En la que ya se considera la mayor operación transfronteriza de la región, policías y fiscales de Brasil, la Guayana Francesa, Guyana y Surinam arrestaron a casi 200 personas vinculadas a la minería ilegal de oro. El operativo, denominado “Escudo Guyana”, reveló la profunda infiltración del crimen organizado en la selva amazónica, afectando no solo el ecosistema, sino también la vida de comunidades indígenas y migrantes.
Con el respaldo de la Interpol, la Unión Europea y la policía holandesa, las autoridades realizaron más de 24,500 controles en zonas fronterizas remotas, logrando incautaciones millonarias que exponen la rentabilidad de esta actividad ilícita.
Contrabando de lujo y lavado de dinero
Entre los detenidos destacan tres hombres capturados en Guyana, quienes presuntamente forman parte de un grupo de crimen organizado vinculado a una importante empresa exportadora de oro. Durante su arresto, se incautaron 590,000 dólares en efectivo y oro sin procesar.
La minería ilegal ha dejado de ser una actividad de subsistencia para convertirse en el motor financiero de redes criminales que aprovechan los precios récord del oro a nivel global. Según Valdecy Urquiza, secretario general de la Interpol, esta expansión está causando daños “graves e irreversibles” en áreas frágiles.
Mercurio oculto: El veneno silencioso del Amazonas
Uno de los hallazgos más alarmantes fue la incautación de cilindros de mercurio valorados en más de 60,000 dólares. Este metal pesado, altamente tóxico, se utiliza para separar el oro, pero termina contaminando los ríos y la cadena alimenticia de las poblaciones locales.

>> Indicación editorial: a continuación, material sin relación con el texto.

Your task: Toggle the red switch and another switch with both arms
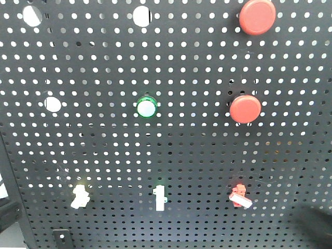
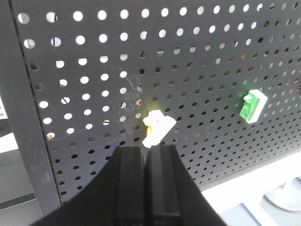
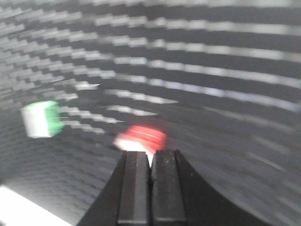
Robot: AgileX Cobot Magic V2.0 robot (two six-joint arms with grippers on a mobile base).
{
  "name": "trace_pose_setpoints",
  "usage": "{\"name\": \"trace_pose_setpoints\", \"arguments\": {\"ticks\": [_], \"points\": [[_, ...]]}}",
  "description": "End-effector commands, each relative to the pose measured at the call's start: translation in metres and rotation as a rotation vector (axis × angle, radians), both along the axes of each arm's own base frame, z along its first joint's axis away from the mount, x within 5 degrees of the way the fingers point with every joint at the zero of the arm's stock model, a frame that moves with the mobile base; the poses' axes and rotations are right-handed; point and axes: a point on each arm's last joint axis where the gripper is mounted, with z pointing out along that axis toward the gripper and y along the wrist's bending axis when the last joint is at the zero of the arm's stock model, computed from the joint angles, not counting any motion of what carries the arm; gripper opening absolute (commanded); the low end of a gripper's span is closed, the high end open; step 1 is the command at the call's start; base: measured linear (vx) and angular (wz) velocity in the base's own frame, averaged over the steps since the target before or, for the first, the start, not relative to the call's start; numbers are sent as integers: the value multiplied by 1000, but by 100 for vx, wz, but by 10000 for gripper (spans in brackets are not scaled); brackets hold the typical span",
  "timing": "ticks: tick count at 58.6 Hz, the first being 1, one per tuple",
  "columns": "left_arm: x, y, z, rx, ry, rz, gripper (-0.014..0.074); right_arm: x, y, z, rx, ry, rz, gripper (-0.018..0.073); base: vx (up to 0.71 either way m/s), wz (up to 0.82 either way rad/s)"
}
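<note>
The red switch (image 1: 239, 195) sits at the right end of the bottom row on a vertical black perforated panel (image 1: 207, 150), directly below two large round red push buttons (image 1: 245, 109). Its white-tipped lever slants down toward the lower right in the front view, so its long axis runs diagonally across the board. The cream switch (image 1: 80, 196) occupies the left end of the same row. Its body stands roughly upright with a slight tilt, and which way the stubby lever is thrown cannot be told. A white bar toggle (image 1: 160, 197) stands between the two, keeping them well apart, so each arm can plausibly work its own switch.

Left pincer (image 2: 146, 151) — fingers pressed together, nothing between them — lies just beneath the cream switch, with its tip near the lower end of the switch. Contact cannot be confirmed. Right pincer (image 3: 150, 155) is likewise closed on nothing and aimed just under the red switch. This view is smeared, so the gap there is uncertain.

The closed fingers probably serve as a single blunt tip for nudging a small lever. Each pincer approaches from below, which suggests an upward push, and neither switch appears to have been flipped yet.
</note>
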Motion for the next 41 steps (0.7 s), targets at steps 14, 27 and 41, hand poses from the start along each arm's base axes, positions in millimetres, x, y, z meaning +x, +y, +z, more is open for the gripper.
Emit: {"name": "trace_pose_setpoints", "arguments": {"ticks": [14, 27, 41], "points": [[0, -1, 16, -62, -90, -2, 2, 47, 32, 32, 45, -142, 44, -6, 0, 0], [0, -1, 16, -62, -90, -2, 2, 63, 41, 30, 16, -116, 47, -6, 0, 0], [0, -1, 16, -61, -90, -2, 2, 64, 40, 16, -46, 14, 39, -6, 0, 0]]}}
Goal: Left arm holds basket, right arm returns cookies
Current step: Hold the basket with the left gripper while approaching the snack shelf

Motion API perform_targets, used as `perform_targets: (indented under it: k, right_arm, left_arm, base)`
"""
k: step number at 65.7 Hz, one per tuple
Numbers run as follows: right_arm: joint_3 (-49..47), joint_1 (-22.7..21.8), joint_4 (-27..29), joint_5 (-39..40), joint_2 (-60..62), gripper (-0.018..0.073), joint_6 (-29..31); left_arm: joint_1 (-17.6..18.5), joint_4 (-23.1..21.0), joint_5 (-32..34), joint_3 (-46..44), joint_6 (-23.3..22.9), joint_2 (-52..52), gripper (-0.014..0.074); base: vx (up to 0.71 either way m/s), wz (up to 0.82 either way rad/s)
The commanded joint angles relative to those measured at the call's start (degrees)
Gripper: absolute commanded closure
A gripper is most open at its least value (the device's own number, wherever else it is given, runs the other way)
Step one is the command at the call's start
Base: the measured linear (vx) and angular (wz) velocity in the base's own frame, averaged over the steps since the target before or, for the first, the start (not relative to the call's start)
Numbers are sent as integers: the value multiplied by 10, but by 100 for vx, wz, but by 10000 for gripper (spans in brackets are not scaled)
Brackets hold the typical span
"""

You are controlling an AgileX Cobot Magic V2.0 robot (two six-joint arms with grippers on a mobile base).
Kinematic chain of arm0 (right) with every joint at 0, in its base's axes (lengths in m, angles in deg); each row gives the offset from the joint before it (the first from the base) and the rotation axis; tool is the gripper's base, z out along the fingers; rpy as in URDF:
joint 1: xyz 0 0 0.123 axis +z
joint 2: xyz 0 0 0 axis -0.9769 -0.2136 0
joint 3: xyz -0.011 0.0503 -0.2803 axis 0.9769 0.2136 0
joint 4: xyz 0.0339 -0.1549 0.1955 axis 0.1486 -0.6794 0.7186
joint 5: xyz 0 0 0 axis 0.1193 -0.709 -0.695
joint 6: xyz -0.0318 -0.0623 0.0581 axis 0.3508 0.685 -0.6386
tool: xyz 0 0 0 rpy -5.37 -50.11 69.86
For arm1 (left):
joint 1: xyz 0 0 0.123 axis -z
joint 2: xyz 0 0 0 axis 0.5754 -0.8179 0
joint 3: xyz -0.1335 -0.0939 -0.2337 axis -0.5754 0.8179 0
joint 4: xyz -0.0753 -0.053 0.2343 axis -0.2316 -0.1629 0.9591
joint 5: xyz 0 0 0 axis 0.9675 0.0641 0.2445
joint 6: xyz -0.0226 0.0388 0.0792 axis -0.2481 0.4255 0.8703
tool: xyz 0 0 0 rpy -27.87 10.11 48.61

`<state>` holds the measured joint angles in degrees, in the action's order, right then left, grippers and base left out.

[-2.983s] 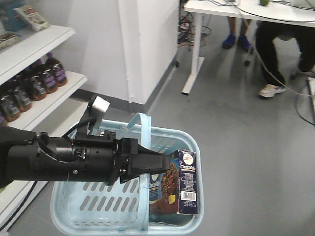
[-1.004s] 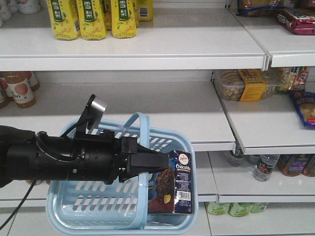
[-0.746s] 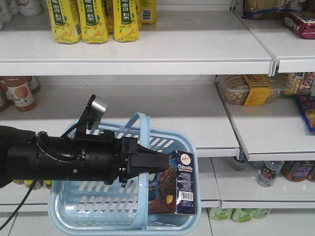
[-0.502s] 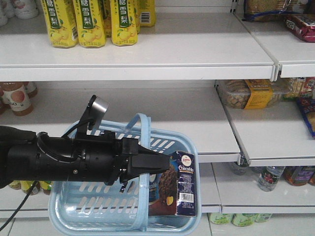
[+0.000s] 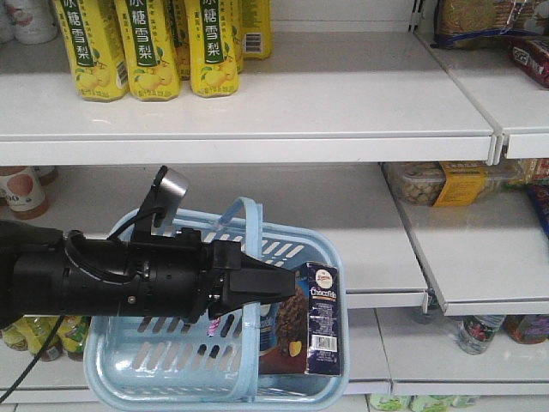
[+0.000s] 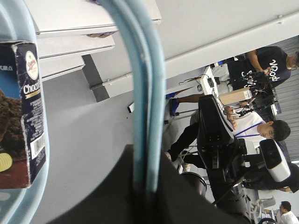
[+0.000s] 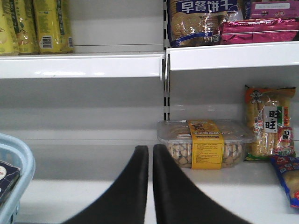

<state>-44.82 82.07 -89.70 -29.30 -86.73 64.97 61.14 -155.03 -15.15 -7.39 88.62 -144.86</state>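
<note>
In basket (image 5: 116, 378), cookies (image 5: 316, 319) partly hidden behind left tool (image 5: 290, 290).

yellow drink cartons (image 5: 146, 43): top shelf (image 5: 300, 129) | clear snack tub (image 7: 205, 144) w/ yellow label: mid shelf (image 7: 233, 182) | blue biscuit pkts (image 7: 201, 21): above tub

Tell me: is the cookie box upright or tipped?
Upright: the cookies stand on end in the basket, long edges vertical.

Black left arm (image 5: 111, 279) with ribbed joints and looped cable, wedge-shaped black gripper (image 5: 273, 289), silver-capped camera (image 5: 174, 185) on stalk
</note>
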Motion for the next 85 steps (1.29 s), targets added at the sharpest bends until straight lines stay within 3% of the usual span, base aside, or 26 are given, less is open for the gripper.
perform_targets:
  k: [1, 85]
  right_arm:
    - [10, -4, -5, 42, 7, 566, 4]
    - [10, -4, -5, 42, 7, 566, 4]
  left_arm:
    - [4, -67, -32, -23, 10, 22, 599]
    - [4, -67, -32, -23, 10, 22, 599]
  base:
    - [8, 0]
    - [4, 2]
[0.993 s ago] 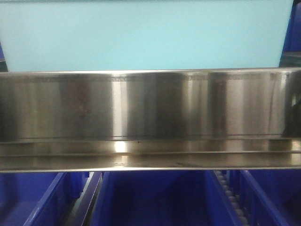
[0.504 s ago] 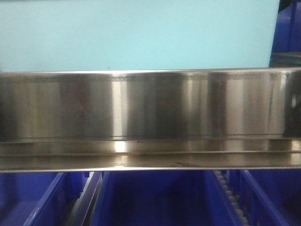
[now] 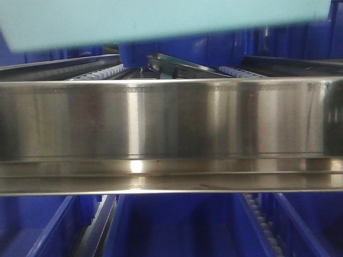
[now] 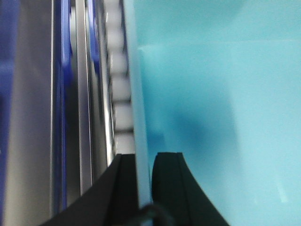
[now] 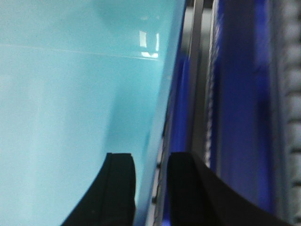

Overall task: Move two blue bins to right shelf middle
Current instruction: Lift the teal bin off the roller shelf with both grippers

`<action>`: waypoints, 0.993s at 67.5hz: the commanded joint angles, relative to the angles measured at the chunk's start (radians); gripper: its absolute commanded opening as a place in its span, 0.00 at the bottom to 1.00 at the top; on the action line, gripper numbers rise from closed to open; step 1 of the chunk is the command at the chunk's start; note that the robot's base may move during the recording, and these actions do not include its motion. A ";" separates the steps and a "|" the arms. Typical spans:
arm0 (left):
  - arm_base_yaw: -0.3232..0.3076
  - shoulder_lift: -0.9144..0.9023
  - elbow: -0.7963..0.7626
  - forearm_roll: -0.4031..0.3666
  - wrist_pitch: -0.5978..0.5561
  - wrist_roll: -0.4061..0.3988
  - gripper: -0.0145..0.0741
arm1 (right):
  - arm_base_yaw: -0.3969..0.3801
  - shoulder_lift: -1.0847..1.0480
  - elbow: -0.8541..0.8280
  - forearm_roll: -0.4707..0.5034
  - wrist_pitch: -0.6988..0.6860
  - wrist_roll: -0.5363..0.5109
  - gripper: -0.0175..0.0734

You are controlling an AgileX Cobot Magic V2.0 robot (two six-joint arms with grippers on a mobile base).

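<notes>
Pale cyan bin [image 3: 161,19] spans top of frame above steel shelf rail [image 3: 171,123], left hand [image 4: 145,165] and right hand [image 5: 151,165] each pinching a side wall.
</notes>
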 commanded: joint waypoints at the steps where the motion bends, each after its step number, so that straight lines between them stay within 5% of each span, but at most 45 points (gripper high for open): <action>1: -0.028 -0.028 -0.093 -0.030 -0.014 0.009 0.04 | 0.018 -0.017 -0.061 -0.053 -0.041 0.033 0.02; 22: -0.028 -0.028 -0.290 -0.019 -0.018 0.009 0.04 | 0.026 -0.020 -0.173 -0.165 -0.101 0.031 0.02; 67: -0.028 -0.028 -0.292 0.020 -0.057 0.009 0.04 | 0.026 -0.020 -0.173 -0.165 -0.162 0.031 0.02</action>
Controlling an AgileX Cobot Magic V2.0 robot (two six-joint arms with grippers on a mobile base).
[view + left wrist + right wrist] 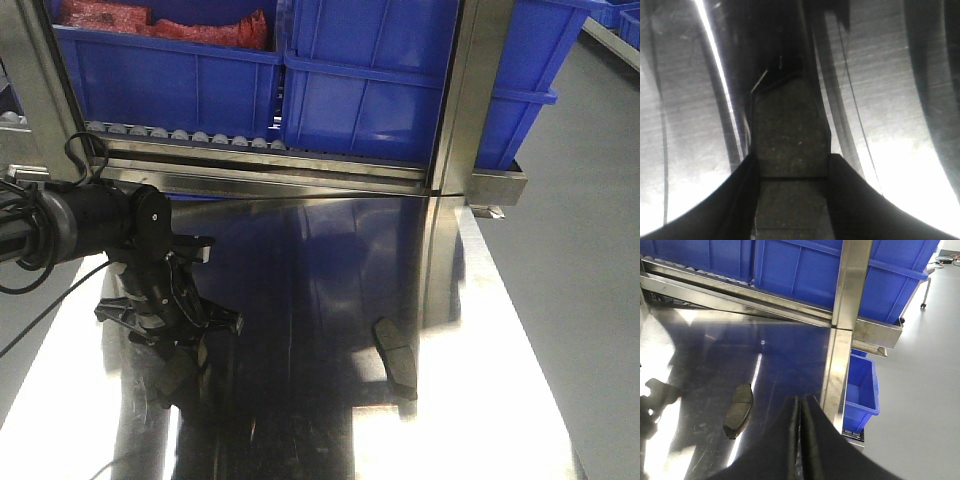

Para evadir la justicia, los contrabandistas ocultaban el mercurio de formas ingeniosas:
- Escondite: Dentro de paneles solares transportados en autobuses.
- Logística: Tiendas ribereñas que funcionaban como fachadas para vender combustible y herramientas de minería mientras ocultaban el contrabando.
El impacto humano: Rescate de menores y migrantes
La Operación Escudo Guyana también puso al descubierto el rostro más oscuro de la minería ilegal: la explotación humana. Durante las inspecciones de autobuses, la policía localizó a un grupo de migrantes indocumentados, incluyendo varios menores de edad.
Las autoridades sospechan que los niños son víctimas de trabajo forzado y explotación sexual dentro de los campamentos mineros. Este hallazgo subraya que la minería ilegal no es solo un delito ambiental, sino una red compleja que involucra tráfico de personas, drogas y armas.
Un avance sin precedentes en la selva
La densa selva y las fronteras porosas habían dificultado históricamente la vigilancia en el Amazonas. Sin embargo, esta coordinación permitió inspecciones simultáneas en ambos lados de los ríos fronterizos, destruyendo bombas de succión, alfombras de recolección de oro y equipos de comunicación satelital utilizados por los delincuentes.